Reproduce, exactly and in full, only the lines below from the one containing "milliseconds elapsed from" through the one containing "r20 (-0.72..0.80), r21".

———

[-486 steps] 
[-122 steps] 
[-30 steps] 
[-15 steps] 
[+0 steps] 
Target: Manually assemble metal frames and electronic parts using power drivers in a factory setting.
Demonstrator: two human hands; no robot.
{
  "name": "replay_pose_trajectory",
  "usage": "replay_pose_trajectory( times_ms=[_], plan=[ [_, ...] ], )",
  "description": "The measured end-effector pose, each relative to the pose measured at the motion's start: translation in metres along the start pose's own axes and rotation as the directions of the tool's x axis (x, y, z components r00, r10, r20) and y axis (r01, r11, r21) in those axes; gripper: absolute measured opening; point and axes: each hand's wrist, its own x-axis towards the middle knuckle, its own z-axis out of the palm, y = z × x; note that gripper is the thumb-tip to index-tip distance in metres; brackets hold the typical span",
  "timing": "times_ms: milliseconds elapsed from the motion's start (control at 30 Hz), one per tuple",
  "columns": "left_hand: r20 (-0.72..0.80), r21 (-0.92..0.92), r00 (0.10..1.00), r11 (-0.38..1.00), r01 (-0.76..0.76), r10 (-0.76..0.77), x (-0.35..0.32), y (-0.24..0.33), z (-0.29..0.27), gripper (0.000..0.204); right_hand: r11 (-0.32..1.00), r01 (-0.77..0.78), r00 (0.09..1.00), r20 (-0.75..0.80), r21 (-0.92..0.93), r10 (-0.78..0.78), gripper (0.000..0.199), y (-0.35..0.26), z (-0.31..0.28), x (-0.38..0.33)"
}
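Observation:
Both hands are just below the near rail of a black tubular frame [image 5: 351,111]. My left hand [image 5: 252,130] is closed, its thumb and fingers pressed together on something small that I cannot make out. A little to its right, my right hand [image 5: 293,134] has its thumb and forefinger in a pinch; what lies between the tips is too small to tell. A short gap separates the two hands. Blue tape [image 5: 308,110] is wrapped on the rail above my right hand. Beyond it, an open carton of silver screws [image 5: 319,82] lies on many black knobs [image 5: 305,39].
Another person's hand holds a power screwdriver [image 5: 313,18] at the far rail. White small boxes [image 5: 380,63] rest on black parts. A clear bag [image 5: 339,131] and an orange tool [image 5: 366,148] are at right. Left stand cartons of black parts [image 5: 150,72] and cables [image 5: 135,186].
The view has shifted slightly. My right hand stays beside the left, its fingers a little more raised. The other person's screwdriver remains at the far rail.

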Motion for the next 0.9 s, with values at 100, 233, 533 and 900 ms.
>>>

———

**Response box**
  "timing": "times_ms: milliseconds elapsed from the motion's start (control at 30 Hz), one per tuple",
  "columns": "left_hand: r20 (-0.72..0.80), r21 (-0.92..0.92), r00 (0.10..1.00), r11 (-0.38..1.00), r01 (-0.76..0.76), r10 (-0.76..0.77), x (-0.35..0.32), y (-0.24..0.33), z (-0.29..0.27), gripper (0.000..0.204); right_hand: r11 (-0.32..1.00), r01 (-0.77..0.78), r00 (0.09..1.00), r20 (-0.75..0.80), r21 (-0.92..0.93), r10 (-0.78..0.78), gripper (0.000..0.199), y (-0.35..0.26), z (-0.31..0.28), x (-0.38..0.33)"

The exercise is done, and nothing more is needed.